Output histogram (chain lengths, 0 := empty slot):

$ ./a.out
[0] = 24192
[1] = 23972
[2] = 12043
[3] = 4107
[4] = 1001
[5] = 181
[6] = 34
[7] = 4
[8] = 2

Final note: instead of sum of squares of Zobrist[] you could just as well XOR them together (assuming the entries are unique)

Extra final note: the C stdlib rand() function can be unusable. RAND_MAX could be only 15 bits: 0x7fff (32767). For populating the zobrist table you need more values. This can be done by XORing some extra (rand() << shift) into the higher bits.

New results, using (a sample from) a very large source domain (32 elements * 8bits), hashing it to 32bits hashkeys, inserting into a hashtable of 1<<20 slots.

Number of elements 1048576 number of slots 1048576
Element size = 8bits, Min setsize=0, max set size=32
(using Cubes, plus adding size) Histogram of chain lengths:
[0] = 386124 (0.36824)
[1] = 385263 (0.36742)
[2] = 192884 (0.18395)
[3] = 64340 (0.06136)
[4] = 16058 (0.01531)
[5] = 3245 (0.00309)
[6] = 575 (0.00055)
[7] = 78 (0.00007)
[8] = 9 (0.00001)

This is very close to optimal; for a 100% loaded hash table, the first two entries in the histogram should be equal, in the perfect case, both 1/e. The first two entries are empty slots and slots with exactly one element.

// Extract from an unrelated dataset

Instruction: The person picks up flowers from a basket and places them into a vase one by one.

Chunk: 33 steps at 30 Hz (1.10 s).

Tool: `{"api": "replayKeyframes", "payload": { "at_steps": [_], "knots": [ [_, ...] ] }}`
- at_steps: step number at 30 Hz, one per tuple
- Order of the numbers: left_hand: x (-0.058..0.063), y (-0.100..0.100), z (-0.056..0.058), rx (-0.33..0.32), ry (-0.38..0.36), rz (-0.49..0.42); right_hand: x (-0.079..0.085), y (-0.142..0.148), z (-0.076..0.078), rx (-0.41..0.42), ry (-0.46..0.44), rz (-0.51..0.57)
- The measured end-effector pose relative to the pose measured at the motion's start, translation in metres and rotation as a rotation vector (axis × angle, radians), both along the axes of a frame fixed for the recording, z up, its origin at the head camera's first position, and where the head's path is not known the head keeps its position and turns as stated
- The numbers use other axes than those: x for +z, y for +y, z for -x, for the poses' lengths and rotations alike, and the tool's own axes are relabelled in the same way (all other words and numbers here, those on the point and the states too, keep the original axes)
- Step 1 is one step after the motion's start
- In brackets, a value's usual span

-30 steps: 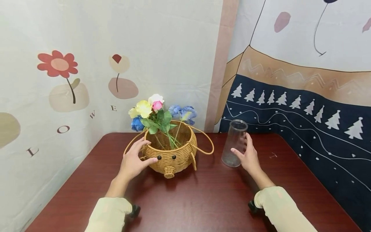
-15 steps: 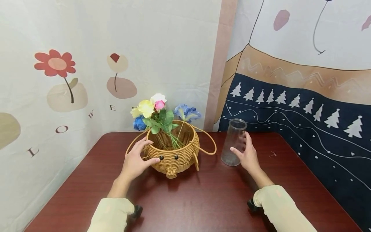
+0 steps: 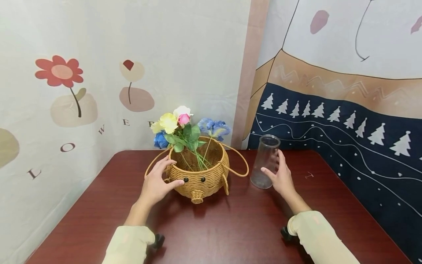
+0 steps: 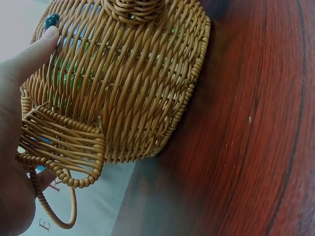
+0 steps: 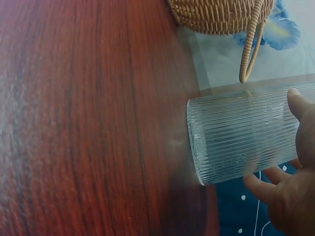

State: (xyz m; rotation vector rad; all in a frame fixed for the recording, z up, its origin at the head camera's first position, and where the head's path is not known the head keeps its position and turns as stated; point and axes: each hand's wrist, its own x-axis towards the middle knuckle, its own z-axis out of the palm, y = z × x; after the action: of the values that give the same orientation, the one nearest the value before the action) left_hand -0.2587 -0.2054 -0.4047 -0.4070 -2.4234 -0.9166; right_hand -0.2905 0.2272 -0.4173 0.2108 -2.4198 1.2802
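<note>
A round wicker basket [image 3: 201, 183] with a pig's snout and black bead eyes stands on the table, holding several artificial flowers [image 3: 189, 134]. My left hand [image 3: 157, 183] grips its left side, thumb on the front beside one eye and fingers at the rim. In the left wrist view, the left thumb [image 4: 42, 49] presses on the weave above a wicker ear [image 4: 64, 142]. To the right stands a clear ribbed glass vase [image 3: 262, 168], upright, with nothing inside. My right hand [image 3: 281, 178] holds it from the right, thumb in front and fingers partly hidden behind.
Both things stand on a dark red wooden table [image 3: 217, 227], toward its back edge. A looped basket handle [image 3: 242, 161] sticks out toward the vase. Printed cloth hangs behind the table, pale at the left and navy with white trees [image 3: 319, 110] at the right.
The basket and its flowers have shifted slightly right, together with my left hand, closer to the vase. My right hand keeps its hold on the vase, which stays nearly in place.
</note>
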Motion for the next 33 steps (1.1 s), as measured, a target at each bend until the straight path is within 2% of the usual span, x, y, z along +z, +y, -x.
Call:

Thank you so far for the extensive answer. I'll need to take some time to study it in more detail; will get back to you. — atlaste, Dec 20 '16 at 08:31
The way I understand this implementation that would imply having a zobrist table of 2^32 entries since that is my key space... And in truth, my indices actually do range in the billions. Still, the idea of testing it with less bits is a good one (I should have thought about that...); I did some experiments of my own on 8 bits and found that about 10% of the cases will have a collision for the x^4 case using a XOR (testing all series of 4 integers). I guess that's still too much, but this does give me a start to work with. It also shows that ADD outperforms XOR. — atlaste, Dec 20 '16 at 09:21
In the case of 2^32 entries the zobrist table would probably become too large (32GB). Squaring or cubing is the way to go. (I guess) — joop, Dec 20 '16 at 09:47
Yes. I've just been considering using a multiply-by-constant as well. So instead of using `hash=[x*x]`, I can use `y=x*[some number]` and then `hash = (x*x)%(2^32) | ((y*y) % 2^32)<<32` . In my experiments, it works about as good as the simple squaring function, but enables me to use more bits (e.g. it scales better with larger keys). I've tested it on 16 bits, and it works just as good as Xor and Add. While that's all great, I still don't have a complete understanding of the math behind the collisions; getting there... — atlaste, Dec 20 '16 at 10:16
Cubing works better than squaring, emperically. The math is too difficult to explain to a mathematician anyway. — joop, Dec 20 '16 at 10:32
yes, marginally. The difference is 33% according to my tests. I'll post my test code in an answer along with some of my findings. — atlaste, Dec 20 '16 at 10:38

score 0 · Answer 2 · answered Dec 20 '16 at 01:07

In my case, I want these things to generate the same hash value - but I also want to minimize the chance that -say- "abc" also generates the same hash value as -say- "abd".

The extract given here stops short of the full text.